Tue | Jan 22, 2019

OAS blasts Jamaica for failure to prosecute corruption cases

Published:Thursday | September 18, 2014 | 1:21 PM

The Organisation of American States (OAS) has released a report, blasting Jamaica's prosecutorial agencies, especially the Office of the Director of Public Prosecutions, for what it calls a general failure to prosecute corruption cases.

The report is the culmination of a review that examined Jamaica’s implementation of modern mechanisms for preventing, detecting, punishing, and eradicating corrupt acts under the Inter-American Convention against Corruption, covering oversight bodies.

The DPP’s office was not the only State agency criticised for the lack of prosecution.

Using an OCG report from 2011, the Attorney General’s Department, the Commission for the Prevention of Corruption and the Office of the Auditor General were also highlighted for inaction.

The OAS says from its review, the lack of sufficient prosecution, could serve to undermine the three main state entities which go after corrupt public and elected officials.

Those entities are the Office of the Contractor General, the Corruption Prevention Commission, the Integrity Commission and the Auditor General’s Department.

The report noted concerns among local officials that hardly any Jamaican politician or public official has been arrested or prosecuted for corruption despite the high levels of the crime in Jamaica.

Highlighting concerns by the OCG, Jamaica’s main anti-corruption body, the OAS says steps must be taken to address the failings of the DPP’s office.

It says there should be a determination as to whether the low prosecution of corruption cases is an issue of priorities or resources.

It is also recommending the establishment of formal arrangements between the OCG and the DPP to assist the Contractor General’s office in preparing relevant documentation to support prosecutions.
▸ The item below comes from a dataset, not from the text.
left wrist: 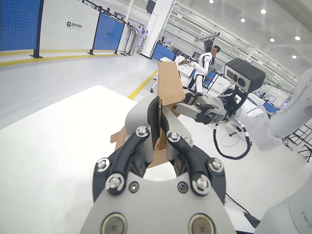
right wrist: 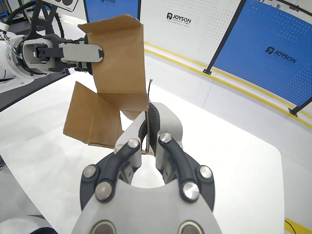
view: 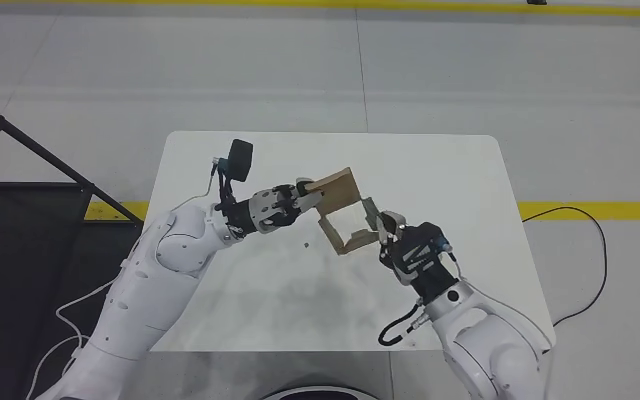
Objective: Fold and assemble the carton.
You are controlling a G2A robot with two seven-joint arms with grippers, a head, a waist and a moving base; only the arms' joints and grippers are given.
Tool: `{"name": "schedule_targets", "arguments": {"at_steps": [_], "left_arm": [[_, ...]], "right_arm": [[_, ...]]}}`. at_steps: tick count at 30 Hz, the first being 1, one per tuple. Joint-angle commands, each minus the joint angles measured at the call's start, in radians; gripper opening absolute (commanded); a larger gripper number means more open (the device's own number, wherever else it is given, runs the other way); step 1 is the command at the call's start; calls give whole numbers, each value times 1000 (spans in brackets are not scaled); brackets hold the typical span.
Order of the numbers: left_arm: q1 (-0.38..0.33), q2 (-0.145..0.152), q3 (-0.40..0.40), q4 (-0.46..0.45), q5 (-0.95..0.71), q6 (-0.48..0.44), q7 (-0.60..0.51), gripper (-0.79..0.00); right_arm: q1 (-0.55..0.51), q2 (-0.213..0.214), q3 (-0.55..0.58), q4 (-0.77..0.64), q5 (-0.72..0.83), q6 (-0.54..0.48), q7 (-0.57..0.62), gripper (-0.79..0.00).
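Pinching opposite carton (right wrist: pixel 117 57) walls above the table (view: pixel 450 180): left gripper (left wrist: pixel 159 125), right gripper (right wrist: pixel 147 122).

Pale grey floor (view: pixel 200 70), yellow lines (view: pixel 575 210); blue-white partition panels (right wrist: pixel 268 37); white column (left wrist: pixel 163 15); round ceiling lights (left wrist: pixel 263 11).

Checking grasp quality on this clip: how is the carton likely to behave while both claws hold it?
The carton probably flexes at its creases: one panel hangs bent below the rest. It looks light, since the left claw and right claw hold it by narrow pinches alone. Its open, unclosed shape may skew if pushed.
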Motion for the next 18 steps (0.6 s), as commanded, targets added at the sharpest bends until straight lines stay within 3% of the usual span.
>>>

The report noted that the concerns over the prosecution rate are being experienced by the other corruption oversight bodies including the Corruption Prevention Commission.

According to the report, between 2008 and 2012, the corruption prevention commission referred 18 cases to the DPP but up to last year, 14 were awaiting decision from the public prosecutor.

The OAS further noted that the Integrity Commission in a 2010 report outlined that referrals from 2002 involving parliamentarians were still outstanding.

However, the commission was also admonished to make the appropriate referrals to the DPP so acts of corruption committed by parliamentarians can be detected.